> [Task input]:
--

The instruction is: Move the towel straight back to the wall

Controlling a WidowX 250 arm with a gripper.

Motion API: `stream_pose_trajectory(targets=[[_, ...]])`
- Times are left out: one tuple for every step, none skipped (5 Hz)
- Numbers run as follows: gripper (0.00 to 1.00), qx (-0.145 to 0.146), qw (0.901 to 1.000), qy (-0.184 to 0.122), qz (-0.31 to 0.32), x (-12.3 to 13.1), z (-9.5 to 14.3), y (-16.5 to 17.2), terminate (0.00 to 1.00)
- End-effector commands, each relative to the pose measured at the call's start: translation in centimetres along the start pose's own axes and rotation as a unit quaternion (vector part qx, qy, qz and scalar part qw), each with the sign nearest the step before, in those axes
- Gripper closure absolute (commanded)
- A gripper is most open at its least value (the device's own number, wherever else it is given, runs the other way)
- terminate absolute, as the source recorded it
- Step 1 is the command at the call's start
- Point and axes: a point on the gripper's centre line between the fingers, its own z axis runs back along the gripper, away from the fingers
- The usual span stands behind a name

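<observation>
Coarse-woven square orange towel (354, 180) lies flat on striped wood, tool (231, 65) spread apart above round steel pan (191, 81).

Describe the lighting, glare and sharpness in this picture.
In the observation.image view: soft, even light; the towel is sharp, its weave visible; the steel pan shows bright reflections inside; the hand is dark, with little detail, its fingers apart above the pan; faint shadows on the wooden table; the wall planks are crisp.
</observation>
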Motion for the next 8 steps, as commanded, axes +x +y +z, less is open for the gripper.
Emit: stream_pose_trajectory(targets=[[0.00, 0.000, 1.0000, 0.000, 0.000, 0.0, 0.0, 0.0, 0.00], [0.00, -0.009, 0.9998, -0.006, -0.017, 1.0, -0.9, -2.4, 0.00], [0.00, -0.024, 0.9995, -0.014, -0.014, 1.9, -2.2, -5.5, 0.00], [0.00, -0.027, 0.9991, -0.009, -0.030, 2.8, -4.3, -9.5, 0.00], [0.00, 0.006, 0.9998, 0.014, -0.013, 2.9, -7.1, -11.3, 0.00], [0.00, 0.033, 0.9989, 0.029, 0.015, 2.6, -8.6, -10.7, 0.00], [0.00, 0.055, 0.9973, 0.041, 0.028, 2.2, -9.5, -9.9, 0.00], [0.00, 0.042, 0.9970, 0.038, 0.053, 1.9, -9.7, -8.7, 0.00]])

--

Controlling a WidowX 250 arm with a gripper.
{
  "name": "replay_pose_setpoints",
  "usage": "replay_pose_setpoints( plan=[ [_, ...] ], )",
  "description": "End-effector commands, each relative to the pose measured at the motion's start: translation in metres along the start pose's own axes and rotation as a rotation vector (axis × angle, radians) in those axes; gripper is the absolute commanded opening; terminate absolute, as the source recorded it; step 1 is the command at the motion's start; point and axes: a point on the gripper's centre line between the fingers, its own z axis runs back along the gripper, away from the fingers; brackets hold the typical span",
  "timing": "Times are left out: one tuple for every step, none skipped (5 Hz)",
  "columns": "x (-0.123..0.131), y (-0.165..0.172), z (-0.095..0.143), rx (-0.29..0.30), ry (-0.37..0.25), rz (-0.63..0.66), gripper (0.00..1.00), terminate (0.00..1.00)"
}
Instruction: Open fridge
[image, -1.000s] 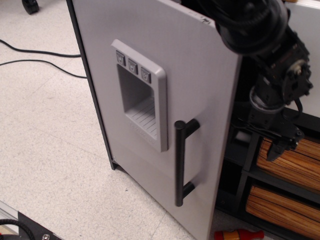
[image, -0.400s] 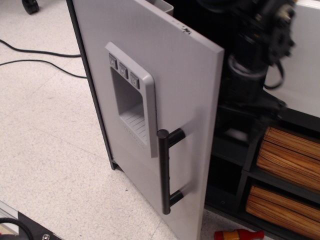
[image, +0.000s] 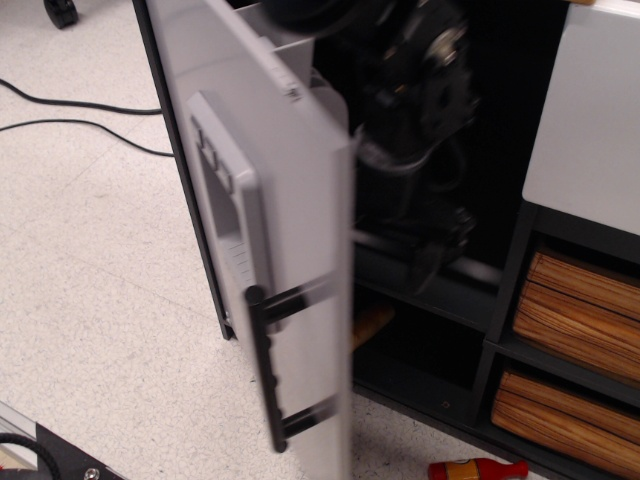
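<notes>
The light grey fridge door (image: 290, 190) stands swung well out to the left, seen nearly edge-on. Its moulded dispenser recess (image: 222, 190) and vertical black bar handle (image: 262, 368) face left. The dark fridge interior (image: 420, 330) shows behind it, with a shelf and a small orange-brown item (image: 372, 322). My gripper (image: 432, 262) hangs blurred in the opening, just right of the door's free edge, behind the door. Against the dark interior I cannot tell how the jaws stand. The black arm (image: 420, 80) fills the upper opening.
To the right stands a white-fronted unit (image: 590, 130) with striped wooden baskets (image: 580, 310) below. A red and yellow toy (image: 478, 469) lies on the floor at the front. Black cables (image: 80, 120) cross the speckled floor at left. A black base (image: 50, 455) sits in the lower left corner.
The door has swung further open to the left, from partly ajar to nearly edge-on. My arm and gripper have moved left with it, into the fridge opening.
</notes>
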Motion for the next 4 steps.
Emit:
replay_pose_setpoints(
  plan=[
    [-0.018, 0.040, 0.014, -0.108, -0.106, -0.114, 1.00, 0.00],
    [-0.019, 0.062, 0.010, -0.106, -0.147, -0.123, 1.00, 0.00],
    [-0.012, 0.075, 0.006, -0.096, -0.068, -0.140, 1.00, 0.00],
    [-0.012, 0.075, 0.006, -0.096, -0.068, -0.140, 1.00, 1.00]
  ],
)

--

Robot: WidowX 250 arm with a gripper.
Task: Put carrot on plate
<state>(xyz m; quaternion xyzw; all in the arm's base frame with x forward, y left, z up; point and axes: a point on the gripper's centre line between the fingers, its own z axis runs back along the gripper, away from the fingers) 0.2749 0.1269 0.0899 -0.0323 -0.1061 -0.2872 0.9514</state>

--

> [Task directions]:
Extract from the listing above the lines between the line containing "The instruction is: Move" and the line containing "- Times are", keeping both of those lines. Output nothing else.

> [Task solution]:
The instruction is: Move the towel straight back to the wall

Controlling a WidowX 250 arm with a gripper.

Motion API: `stream_pose_trajectory(targets=[[_, ...]])`
- Times are left out: one tuple for every step, none skipped (5 Hz)

The required response has been given in full.